One example is a multinational automotive manufacturer developing an EV model for one of its sport utility vehicles (SUV). This SUV model has a passionate customer base. These customers view themselves as a community that loves adventure and is environmentally conscious. An electric SUV would align with their values.
The electric SUV model requires two batteries per vehicle (Image 1). During testing, the OEM discovered coolant leaking from a high percentage of the battery tray die castings. This threatened to be disastrous, affecting the assembly of thousands of vehicles. If the OEM could not find a solution quickly, they would need to shut down production and would lose revenue.
Image 1: The OEM discovered coolant leaking from a battery tray casting for a new SUV.
The OEM contacted Godfrey & Wing, having used its vacuum impregnation technology as part of its manufacturing of die cast aluminum parts and components. But while vacuum impregnation is a viable solution for sealing die castings, it didn’t seem to be viable for these battery assemblies. While the process could indeed seal the discovered leak paths, multiple complications would arise.
- Sealant contamination. Excess cured sealant would affect assembly and part quality.
- With traditional vacuum impregnation processes, an entire part is submerged in sealant and water. Some electrical components would be incompatible with the sealant, water, or heat that are part of the impregnation process (Image 2). This would result in part damage.
Image 2: Some electrical components would be incompatible with the sealant, water, or heat from traditional vacuum impregnation process
Disassembly and reassembly of the batteries—needed for the vacuum impregnation process—would delay production and risk damaging fragile electrical components.
To determine how impregnation could be most effective, Godfrey & Wing conducted controlled tests with sample batteries. The testing discovered leak paths that had formed in the battery’s die-cast aluminum housing. The company tested multiple processes and sealants to determine the best seal rates without damaging any components.
Godfrey & Wing's research determined that the best process and sealant would be:
Single-point Impregnation— Godfrey & Wing developed a patent-pending process called single-point impregnation. The process is in accordance with MIL-STD-276A Method A. Single-point impregnation comes in contact with only the leak path. The rest of the battery’s components are untouched, which eliminates the risk of sealant contamination.
Image 3: Only the leak path encounters the sealant.
This eliminates the risk of sealant contamination since no other components are touched.
Internal Pressure Process— All openings are plugged, except for the ports used in the leak path. Sealant is then impregnated with pressure into the part through the port (Image 3).
95-1000AC sealant—This sealant is anaerobic, meaning it cures in the absence of air with no heat or water. Using this sealant protects battery components that are incompatible with heat and water.
The testing and development of the process was done expeditiously, in less than two weeks. With a proven solution, the OEM moved forward with sealing its production parts.

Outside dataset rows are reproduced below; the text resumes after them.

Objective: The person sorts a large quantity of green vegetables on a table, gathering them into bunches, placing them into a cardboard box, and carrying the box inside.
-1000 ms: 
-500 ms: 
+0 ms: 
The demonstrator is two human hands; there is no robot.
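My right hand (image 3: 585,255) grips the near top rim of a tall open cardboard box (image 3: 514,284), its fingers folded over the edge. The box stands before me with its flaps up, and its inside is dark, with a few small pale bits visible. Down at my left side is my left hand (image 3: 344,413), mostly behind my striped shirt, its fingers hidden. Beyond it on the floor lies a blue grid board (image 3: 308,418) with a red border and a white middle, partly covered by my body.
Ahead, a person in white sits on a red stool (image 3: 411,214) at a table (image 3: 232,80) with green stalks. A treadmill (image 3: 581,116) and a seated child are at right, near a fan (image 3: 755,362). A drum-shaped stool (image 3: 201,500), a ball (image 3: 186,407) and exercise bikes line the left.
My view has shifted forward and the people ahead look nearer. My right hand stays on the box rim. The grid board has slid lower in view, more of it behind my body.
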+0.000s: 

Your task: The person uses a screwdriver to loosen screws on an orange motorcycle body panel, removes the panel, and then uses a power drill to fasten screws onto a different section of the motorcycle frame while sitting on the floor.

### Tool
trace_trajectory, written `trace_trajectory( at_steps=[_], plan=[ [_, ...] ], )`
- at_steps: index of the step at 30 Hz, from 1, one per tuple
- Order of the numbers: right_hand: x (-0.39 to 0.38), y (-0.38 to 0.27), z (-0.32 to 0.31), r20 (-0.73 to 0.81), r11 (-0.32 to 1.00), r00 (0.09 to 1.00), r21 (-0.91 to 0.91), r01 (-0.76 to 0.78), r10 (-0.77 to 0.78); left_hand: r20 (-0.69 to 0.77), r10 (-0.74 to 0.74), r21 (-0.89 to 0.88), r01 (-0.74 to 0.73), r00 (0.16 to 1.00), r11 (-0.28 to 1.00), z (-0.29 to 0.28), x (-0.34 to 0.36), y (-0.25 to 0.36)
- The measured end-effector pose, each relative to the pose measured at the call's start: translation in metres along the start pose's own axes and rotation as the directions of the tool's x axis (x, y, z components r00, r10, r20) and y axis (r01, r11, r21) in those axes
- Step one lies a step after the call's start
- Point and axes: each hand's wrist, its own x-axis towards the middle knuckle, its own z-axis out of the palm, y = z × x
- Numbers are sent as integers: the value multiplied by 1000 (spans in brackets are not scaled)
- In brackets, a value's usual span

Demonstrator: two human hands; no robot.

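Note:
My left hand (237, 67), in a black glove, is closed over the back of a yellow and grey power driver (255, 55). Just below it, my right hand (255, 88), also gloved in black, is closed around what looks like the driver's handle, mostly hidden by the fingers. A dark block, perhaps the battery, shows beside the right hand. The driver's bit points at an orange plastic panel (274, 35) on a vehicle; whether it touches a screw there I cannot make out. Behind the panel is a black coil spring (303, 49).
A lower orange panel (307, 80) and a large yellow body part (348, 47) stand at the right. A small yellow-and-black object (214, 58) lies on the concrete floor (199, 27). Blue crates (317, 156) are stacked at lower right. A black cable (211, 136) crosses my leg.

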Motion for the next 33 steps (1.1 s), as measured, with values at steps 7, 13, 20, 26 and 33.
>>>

Godfrey & Wing processed the parts inside of shipping containers. This expedited the production process and removed the risk of handling damage. The operator connected an inlet and outlet tube to each battery (Image 4). The sealant flowed through the tube to impregnate any leak paths. A pulsating rinse then flowed through the tube to wash excess sealant out of each part.
Image 4: The operator connected an inlet and outlet tube to each battery while the parts are in the shipping containers.
This expedited the production process and removed the risk of handling damage.
Once the process was developed and approved, Godfrey & Wing built the system and began processing production in two weeks. The solution answered the manufacturer's challenges:
Seal leak paths—Godfrey & Wing’s solution sealed 99.98% parts. This allowed the manufacturer to return parts to production without losing productivity.
Achieve part performance—The internal pressure impregnation and anaerobic sealant protected critical features, allowing the batteries to function as designed.
As the demand for EVs continues, so too will the demand for innovative and adaptive manufacturing processes. By working with Godfrey & Wing, this manufacturer found a solution to a potentially catastrophic problem in four weeks. Through research, Godfrey & Wing's single-point impregnation process is the best and most economical option to meet the OEM’s quality and production demands.
The EV market has unprecedent competition. By having a partnership with Godfrey & Wing on sealing leak paths, this manufacturer has an advantage over its competition.